[BEE-13006] Asynchronous Processing and Work Queues
INFO
Move expensive operations off the request path. Return immediately, process in the background, let clients observe progress.
Context
Every HTTP request occupies a thread (or a goroutine, or a connection slot) from the moment it arrives until the moment the response is sent. For requests that complete in under 100 ms, this is fine — the thread is released quickly and is available for the next request. For requests that trigger long-running work — encoding a video, generating a PDF, sending 50,000 emails, running a machine-learning inference job — keeping the client waiting creates serious problems.
A user who uploads a video should not sit in front of a spinner for five minutes waiting for the encoding pipeline to finish. A server processing a batch import should not hold an HTTP connection open for ten minutes. An email sending API should not block the calling service while it dials 50 SMTP servers one by one.

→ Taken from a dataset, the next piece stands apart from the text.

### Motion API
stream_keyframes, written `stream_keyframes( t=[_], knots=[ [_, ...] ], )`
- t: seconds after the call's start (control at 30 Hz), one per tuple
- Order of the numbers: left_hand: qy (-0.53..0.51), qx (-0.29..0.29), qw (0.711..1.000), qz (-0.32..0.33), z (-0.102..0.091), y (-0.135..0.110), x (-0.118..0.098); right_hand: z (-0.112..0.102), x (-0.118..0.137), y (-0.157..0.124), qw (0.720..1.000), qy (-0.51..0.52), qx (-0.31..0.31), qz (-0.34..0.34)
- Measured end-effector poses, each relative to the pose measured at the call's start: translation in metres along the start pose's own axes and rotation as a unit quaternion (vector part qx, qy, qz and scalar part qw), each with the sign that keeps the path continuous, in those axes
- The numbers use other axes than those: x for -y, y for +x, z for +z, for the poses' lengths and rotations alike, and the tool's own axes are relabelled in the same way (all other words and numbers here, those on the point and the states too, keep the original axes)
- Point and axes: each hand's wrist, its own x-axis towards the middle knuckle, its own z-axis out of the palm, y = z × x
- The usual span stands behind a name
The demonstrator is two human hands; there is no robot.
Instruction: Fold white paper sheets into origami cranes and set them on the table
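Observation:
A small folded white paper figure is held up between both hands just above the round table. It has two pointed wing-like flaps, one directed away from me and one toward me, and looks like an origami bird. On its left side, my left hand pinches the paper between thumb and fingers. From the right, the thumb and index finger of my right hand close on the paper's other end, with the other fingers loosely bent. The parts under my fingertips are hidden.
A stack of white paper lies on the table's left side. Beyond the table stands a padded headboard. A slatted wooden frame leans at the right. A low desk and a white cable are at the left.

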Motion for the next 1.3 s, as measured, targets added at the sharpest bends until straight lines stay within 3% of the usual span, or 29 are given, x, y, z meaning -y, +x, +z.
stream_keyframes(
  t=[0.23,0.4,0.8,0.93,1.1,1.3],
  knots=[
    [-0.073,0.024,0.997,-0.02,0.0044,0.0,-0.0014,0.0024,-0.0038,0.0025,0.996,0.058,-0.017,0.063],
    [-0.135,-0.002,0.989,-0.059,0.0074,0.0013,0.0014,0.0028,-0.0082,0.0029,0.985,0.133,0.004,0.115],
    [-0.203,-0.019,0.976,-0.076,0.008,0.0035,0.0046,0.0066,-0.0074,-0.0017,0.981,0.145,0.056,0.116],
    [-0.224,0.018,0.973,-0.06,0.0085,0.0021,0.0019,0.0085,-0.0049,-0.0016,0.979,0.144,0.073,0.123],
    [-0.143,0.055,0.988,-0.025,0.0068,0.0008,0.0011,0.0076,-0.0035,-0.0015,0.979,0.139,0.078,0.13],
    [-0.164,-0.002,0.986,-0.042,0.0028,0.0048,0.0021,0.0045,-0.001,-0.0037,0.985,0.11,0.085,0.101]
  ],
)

Asynchronous processing solves this by decoupling the moment work is accepted from the moment it is performed. The server acknowledges the request immediately, places work on a queue, and releases the connection. One or more background workers dequeue and execute the work independently of the HTTP request lifecycle.
This article covers when to choose async over sync, the core work-queue pattern, task types, status tracking, prioritization, delayed execution, retries, idempotency, the fan-out pattern, and the request-reply polling pattern.
Principle
Offload work that does not need to be finished before the response is sent. Accept work synchronously; execute it asynchronously; give clients a way to observe the result.
Key Concepts
Synchronous vs. Asynchronous Request Processing
In synchronous processing, the server does all the work inline with the HTTP request. The client waits throughout.
In asynchronous processing, the server validates the request, persists the task descriptor to a queue, and returns immediately — typically with an HTTP 202 Accepted and a task_id. The client can check status by polling a task endpoint or by receiving a webhook callback when the work is done.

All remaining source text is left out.